These characteristics enable a number of capabilities. First, programs may interrogate and navigate these files and process the information contained to perform user-directed operations. Second, users will be able to navigate these files as if they were Web pages. They will, of course, not be very reader friendly, since they are designed for ease of automated processing, rather than reading. However, programs will also be able to navigate these files and will find them quite "program-friendly."

This technology has been taken up by many several information providers, though particularly striking applications have involved the construction of large data warehouses combining multiple data resources, rather than in the construction of separate, distributed data resources. For example, the Bio2RDF project has gathered around 40 bioinformatics resources together in a single massive collection including over 2 billion pieces of information (triples).

The DBpedia project has similarly warehoused a large number of data points taken from the WikiPedia. Auer writes in 2007:

"The DBpedia dataset currently provides information about more than 1.95 million "things", including at least 80,000 persons, 70,000 places, 35,000 music albums, 12,000 films. It contains 657,000 links to images, 1,600,000 links to relevant external web pages, 180,000 external links into other RDF datasets, 207,000 Wikipedia categories and 75,000 YAGO categories [16]."

SparQL is the main query language used to access and manipulate data stored within the Linked Data Web, and SparQL endpoints publish Web forms that allow users to enter SparQL queries, and can usually accept queries embedded in URLs or within Web Services.

The Virtuoso Universal Server supports a SparQL endpoint with a good collection of interfaces and return formats, and is probably the most-used implmentation of the SparQL endpoint protocol.

There are several areas of ongoing research associated with the Linked Data Web:

A number of bioinformatics research projects have used semantic technologies as PART OF THEIR EXPERIMENTAL ANALYSIS, as opposed to simple data storage and retrieval.
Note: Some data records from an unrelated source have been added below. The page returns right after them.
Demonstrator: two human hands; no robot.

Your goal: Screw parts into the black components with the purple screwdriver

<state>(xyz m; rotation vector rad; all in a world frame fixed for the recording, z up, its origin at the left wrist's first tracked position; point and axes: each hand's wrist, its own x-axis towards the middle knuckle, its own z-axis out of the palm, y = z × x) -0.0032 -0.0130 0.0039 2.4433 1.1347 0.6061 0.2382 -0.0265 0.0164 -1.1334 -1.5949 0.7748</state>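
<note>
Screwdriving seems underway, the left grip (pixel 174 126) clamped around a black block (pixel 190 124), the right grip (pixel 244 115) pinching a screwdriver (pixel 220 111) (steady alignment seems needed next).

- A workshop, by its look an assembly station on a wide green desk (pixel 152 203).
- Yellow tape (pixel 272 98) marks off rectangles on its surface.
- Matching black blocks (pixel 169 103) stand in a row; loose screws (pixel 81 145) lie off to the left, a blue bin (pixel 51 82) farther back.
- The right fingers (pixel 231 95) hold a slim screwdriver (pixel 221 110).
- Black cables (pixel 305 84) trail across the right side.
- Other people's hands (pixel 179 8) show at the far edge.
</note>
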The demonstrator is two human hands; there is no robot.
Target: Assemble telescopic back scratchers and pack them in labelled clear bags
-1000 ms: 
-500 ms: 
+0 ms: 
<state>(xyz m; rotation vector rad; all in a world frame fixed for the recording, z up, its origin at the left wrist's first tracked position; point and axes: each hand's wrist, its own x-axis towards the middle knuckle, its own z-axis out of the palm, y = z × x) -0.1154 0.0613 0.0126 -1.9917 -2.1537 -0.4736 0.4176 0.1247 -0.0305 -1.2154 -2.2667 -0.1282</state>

Some papers are mentioned below.

The following document provides a context for work with Linked Data in the area of translational research:

Alan Ruttenberg, et al., "Advancing translational research with the Semantic Web", BMC Bioinformatics 2007, 8(Suppl 3):S2 doi:10.1186/1471-2105-8-S3-S2.

In this paper the authors

present a scenario that shows the value of the information environment the Semantic Web can support for aiding neuroscience researchers. We then report on several projects by members of the HCLSIG, in the process illustrating the range of Semantic Web technologies that have applications in areas of biomedicine.

They conclude:

Current [Semantic Web] tools and standards are already adequate to implement components of the bench-to-bedside vision. On the other hand, these technologies are young.

Satoo, et al. provide an excellent example application motivating the use of semantic approaches in:

Satoo, et al., "An experiment in integrating large biomedical knowledge resources with RDF: Application to associating genotype and phenotype information", Proceedings of the workshop on Health Care and Life Sciences Data Integration for the Semantic Web (8--12 May 2007).

They write:

"Semantic Web technologies provide a valid framework for information integration in the life sciences. Ontology-driven integration represents a flexible, sustainable and extensible solution to the integration of large volumes of information. Additional resources, which enable the creation of mappings between information sources, are required to compensate for heterogeneity across namespaces.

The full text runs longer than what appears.